1.6PUC18-BPI180、PUC18-BPI420、重组克隆载体的构建、筛选和鉴定用EcoRI和HindIII对扩增产物BPI600 bpDNA片段进行双酶切获得BPI180 bp和BPI420 bp2个DNA片段。同时用EcoRI和EcoRI/HindIII分别对PUC18质粒进行酶切反应,前者(EcoRI酶切产物)经去磷酸化处理后,通过连接反应与BPI180 bp基因片段结合构成PUC18-BPI180重组克隆载体;后者(EcoRI/HindIII酶切产物)通过连接反应与BPI420 bp基因片段结合构成PUC18-BPI420重组克隆载体。上述重组克隆载体转化E.coli DH5α感受态细胞,通过蓝白斑筛选获得阳性克隆菌。小量提取质粒后,用EcoRI/HindIII和EcoRI/PstI分别酶切PUC18-BPI420重组克隆载体进行酶切分析和酶谱鉴定。以上各步均参照文献[4]进行。
1.7DNA序列分析从阳性克隆菌中小量提取质粒DNA,以M13 Reverse primer为引物进行全自动测序(由北京赛百盛生物工程公司测定)。
2结果
2.1RT-PCR扩增产物的鉴定RT-PCR扩增产物经琼脂糖凝胶电泳显示,在分子量约600 bp处呈现1条与预期产物分子量大小相符的DNA条带(图1)。PCR扩增产物经EcoRI/HindIII酶切后进行琼脂糖凝胶电泳,在分子量约420 bp和180 bp处呈现2条与预期酶切产物分子量大小相符的DNA条带(图2)。
图1RT-PCR产物
Fig.1Products from RT-PCR
Note:1.pBR332 DNA/MspI marker;2.BPI600 bp from RT-PCR
图2BPI600 bp酶切产物
Fig.2Product of BPI600 bp by enzyme digestion
Note:1.pBR322 DNA/MspI marker;2.BPI600 bp by EcoRI/HindIII digestion(180 bp/420 bp)

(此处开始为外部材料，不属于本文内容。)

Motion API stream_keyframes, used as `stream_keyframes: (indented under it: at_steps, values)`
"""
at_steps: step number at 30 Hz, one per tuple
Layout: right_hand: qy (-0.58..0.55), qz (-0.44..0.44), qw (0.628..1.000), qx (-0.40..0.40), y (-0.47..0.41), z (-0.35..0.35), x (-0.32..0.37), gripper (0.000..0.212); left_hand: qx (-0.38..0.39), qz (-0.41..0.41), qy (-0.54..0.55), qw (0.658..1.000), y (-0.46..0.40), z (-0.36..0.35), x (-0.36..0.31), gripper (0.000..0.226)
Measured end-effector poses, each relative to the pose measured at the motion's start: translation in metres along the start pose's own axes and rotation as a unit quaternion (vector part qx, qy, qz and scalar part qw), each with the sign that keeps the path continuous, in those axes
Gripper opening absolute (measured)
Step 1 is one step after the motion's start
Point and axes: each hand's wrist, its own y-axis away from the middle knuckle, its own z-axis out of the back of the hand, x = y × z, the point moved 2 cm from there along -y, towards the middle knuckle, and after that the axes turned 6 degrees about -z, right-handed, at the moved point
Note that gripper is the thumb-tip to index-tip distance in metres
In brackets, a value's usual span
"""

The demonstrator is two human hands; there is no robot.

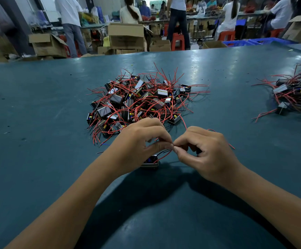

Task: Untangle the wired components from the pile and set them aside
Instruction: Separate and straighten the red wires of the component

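On the teal table [38, 105], the pile [139, 99] of small black wired components lies near the middle, a tangle of red leads spreading from it on all sides. A second, smaller heap [296, 94] sits at the table's right edge, partly cut off by the frame.

Just nearer than the pile, the left hand [139, 141] and right hand [205, 150] meet fingertip to fingertip, each pinching thin wires between thumb and forefinger. One component [150, 161] rests on the table beneath the left hand, half hidden by it; its red and dark leads curve up to the pinch. A red wire [183, 121] runs from the pile's near edge to the right hand, and another end shows past its knuckles. Which lead each hand holds cannot be made out.

Beyond the table's far edge stand open cardboard boxes [126, 35], red stools [177, 42] and blue crates [239, 43], with people working at benches. No writing on the components or boxes is legible; the pale labels on some components are too small to read.
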Motion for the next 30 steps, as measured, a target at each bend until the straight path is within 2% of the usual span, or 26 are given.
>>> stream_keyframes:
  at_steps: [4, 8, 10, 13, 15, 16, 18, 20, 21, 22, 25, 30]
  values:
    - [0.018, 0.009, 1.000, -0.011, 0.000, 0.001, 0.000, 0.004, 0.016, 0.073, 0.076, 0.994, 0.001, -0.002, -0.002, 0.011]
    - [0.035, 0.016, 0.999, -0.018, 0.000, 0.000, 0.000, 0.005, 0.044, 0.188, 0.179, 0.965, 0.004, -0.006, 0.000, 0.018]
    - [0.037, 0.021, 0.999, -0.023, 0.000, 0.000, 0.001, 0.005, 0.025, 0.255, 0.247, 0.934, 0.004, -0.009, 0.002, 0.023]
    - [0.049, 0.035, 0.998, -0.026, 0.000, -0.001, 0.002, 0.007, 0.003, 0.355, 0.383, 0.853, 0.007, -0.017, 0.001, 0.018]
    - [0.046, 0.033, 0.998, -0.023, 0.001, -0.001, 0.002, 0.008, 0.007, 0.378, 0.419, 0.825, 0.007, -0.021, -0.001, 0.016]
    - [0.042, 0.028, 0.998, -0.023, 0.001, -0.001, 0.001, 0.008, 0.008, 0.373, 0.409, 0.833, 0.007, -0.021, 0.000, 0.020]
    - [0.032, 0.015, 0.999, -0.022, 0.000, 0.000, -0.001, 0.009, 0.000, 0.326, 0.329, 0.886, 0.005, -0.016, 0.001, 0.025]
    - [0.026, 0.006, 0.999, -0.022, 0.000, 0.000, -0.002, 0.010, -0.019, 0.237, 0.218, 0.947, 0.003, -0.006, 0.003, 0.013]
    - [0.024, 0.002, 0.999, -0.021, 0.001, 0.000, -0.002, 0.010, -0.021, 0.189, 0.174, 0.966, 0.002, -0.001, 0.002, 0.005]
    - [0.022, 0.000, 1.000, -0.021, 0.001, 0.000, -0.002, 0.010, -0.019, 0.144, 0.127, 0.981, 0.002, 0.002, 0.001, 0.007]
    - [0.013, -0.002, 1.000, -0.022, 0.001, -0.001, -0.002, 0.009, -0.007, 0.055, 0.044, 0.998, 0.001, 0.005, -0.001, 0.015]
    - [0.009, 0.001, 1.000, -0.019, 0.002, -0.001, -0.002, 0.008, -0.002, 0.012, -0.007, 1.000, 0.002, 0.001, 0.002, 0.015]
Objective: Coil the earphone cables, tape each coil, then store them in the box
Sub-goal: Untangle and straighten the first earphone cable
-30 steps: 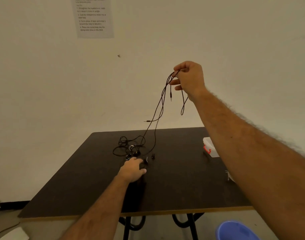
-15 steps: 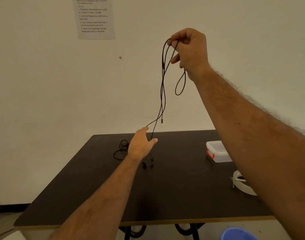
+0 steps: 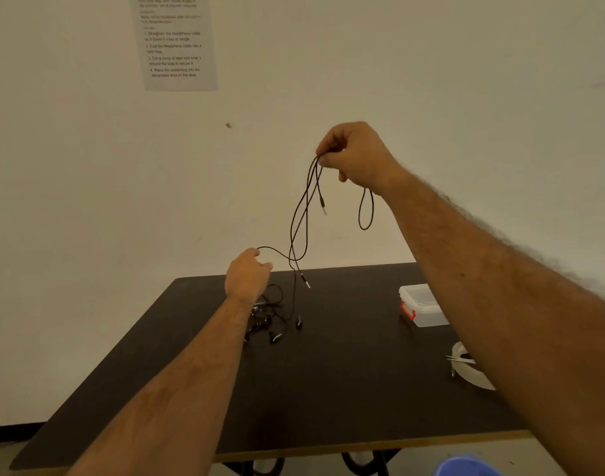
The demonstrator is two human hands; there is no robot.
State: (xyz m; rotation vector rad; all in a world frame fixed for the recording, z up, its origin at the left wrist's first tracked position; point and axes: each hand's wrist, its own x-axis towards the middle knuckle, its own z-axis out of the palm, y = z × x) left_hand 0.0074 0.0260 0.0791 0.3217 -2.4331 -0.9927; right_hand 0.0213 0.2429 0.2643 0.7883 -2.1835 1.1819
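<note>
dim warm light, soft wide-angle blur

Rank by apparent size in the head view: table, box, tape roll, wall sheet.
1. Table, by far the largest.
2. Wall sheet, cut off at the top edge.
3. Box.
4. Tape roll, partly hidden by the right arm, so box versus roll is unsure.

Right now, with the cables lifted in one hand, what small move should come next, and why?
Probably draw the left hand along its strand, away from the right hand, to free one cable. The black cables cross in mid-air, and the earbuds remain tangled on the table.
</note>
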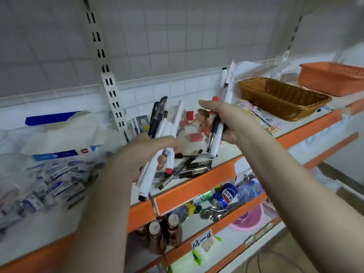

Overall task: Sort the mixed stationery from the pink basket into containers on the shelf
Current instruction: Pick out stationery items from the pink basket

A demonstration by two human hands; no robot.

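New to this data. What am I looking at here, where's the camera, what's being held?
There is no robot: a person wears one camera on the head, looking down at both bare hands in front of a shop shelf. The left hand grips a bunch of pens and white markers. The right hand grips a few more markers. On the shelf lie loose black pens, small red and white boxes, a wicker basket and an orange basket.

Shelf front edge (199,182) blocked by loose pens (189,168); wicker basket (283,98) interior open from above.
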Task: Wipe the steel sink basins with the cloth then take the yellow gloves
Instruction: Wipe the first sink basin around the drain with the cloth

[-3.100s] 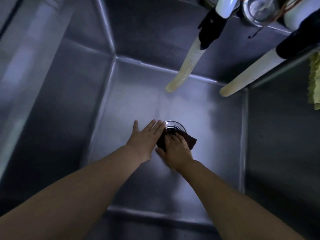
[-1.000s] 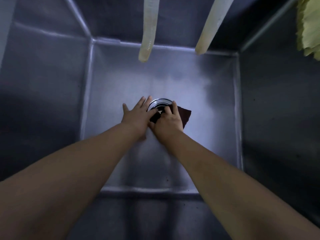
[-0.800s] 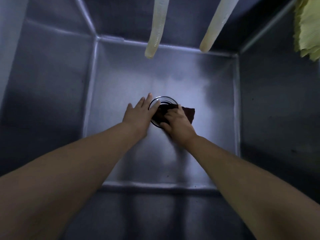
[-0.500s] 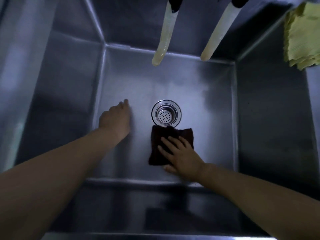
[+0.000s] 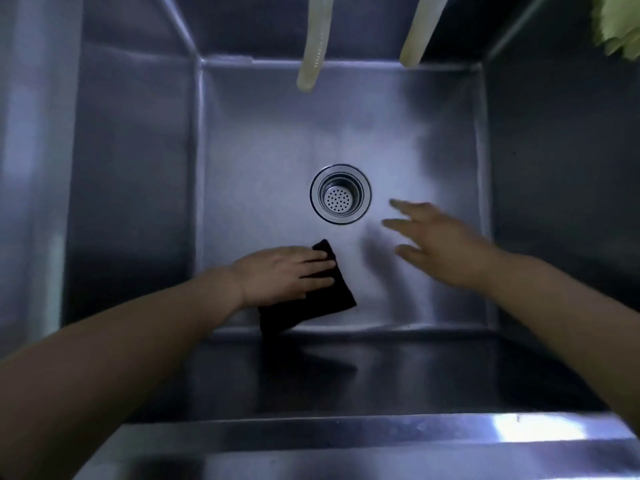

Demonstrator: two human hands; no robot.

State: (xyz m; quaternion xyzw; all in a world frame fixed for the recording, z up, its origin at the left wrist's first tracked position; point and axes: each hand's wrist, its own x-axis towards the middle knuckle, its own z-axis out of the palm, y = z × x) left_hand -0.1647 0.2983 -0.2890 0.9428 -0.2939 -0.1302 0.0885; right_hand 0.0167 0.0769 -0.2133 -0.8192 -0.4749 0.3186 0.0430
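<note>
I look straight down into a deep steel sink basin (image 5: 263, 140). A dark cloth (image 5: 311, 299) lies flat on the basin floor, near the front wall and below the round drain strainer (image 5: 340, 194). My left hand (image 5: 280, 275) presses on the cloth with straight fingers. My right hand (image 5: 440, 240) hovers to the right of the drain, fingers spread and blurred, holding nothing. A yellow-green thing, perhaps the gloves (image 5: 618, 26), hangs at the top right corner, cut off by the frame.
Two pale flexible hoses (image 5: 313, 46) (image 5: 420, 32) hang down over the back of the basin. The steel front rim (image 5: 346, 441) runs along the bottom. A steel divider wall (image 5: 554, 168) rises on the right.
The cloth has passed from my right hand to my left hand. My left hand moved in from the left wall onto the cloth; my right hand lifted off and swung right of the drain.
</note>
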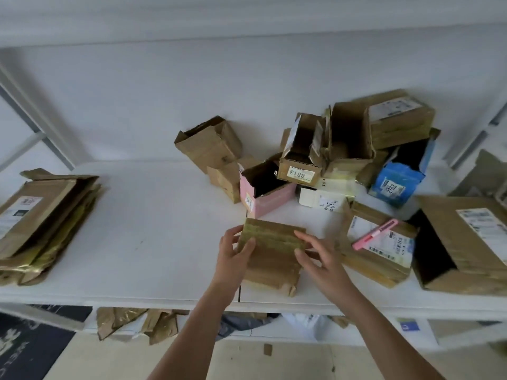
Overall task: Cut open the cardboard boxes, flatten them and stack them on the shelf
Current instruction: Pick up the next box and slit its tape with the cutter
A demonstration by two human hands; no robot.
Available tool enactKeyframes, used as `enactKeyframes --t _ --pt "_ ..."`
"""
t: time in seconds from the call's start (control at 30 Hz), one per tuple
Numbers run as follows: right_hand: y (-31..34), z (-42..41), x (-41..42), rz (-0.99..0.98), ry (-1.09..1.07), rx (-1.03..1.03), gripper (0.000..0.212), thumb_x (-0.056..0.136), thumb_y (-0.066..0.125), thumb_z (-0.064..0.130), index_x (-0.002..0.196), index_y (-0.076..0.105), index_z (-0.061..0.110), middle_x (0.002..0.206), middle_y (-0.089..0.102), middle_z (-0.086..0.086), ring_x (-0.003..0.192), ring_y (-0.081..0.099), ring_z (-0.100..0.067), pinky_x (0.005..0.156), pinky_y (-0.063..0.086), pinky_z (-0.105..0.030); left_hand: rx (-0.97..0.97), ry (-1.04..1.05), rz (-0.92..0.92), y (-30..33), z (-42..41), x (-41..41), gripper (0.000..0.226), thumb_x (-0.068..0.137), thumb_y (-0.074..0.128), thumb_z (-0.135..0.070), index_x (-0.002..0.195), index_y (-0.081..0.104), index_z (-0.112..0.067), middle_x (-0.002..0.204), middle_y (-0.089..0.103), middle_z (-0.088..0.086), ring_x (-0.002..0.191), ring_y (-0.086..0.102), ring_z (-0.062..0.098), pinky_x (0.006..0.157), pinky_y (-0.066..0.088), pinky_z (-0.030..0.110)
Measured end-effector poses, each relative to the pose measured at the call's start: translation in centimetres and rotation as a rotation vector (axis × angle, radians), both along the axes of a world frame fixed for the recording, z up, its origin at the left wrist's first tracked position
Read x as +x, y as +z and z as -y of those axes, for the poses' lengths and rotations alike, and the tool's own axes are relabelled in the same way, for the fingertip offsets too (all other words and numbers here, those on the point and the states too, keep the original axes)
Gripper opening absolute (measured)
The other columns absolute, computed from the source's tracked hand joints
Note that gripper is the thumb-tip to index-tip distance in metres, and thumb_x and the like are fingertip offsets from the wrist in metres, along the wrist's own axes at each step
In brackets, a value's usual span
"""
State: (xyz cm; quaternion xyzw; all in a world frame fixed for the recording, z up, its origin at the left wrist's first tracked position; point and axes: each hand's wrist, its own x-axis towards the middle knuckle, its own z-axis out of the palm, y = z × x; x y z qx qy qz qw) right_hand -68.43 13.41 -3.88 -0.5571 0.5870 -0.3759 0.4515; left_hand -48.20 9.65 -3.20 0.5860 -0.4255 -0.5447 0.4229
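A small brown taped cardboard box lies on the white shelf near its front edge. My left hand grips the box's left side, thumb on top. My right hand touches its right side with thumb and fingers spread. A pink box cutter rests on a labelled brown box just to the right, out of both hands. A stack of flattened cardboard lies at the shelf's left end.
A heap of open boxes fills the back right: brown ones, a pink one, a blue one. A large open brown box lies at the right. Cardboard scraps sit on the lower shelf.
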Motion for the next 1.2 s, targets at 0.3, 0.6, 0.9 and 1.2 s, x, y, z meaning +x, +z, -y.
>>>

2.2PUC18-BPI180、PUC18-BPI240重组克隆载体的筛选和鉴定通过蓝白斑筛选获得阳性克隆菌,小量提取质粒后经酶切和酶谱分析发现:①PUC18-BPI180重组克隆载体经EcoRI酶切后获得1个分子量约180 bp的基因片段;经PstI酶切后获得1个分子量约145 bp的基因片段(图3)。②PUC18-BPI420重组克隆载体经EcoRI/HindIII酶切后获得1个分子量约420 bp的基因片段;经EcoRI/PstI酶切后获得1个分子量约230 bp的基因片段(图4)。上述各酶切片段与预期结果相符,表明BPI180 bp、BPI420 bp已分别整合插入到PUC18相应酶切位点之间。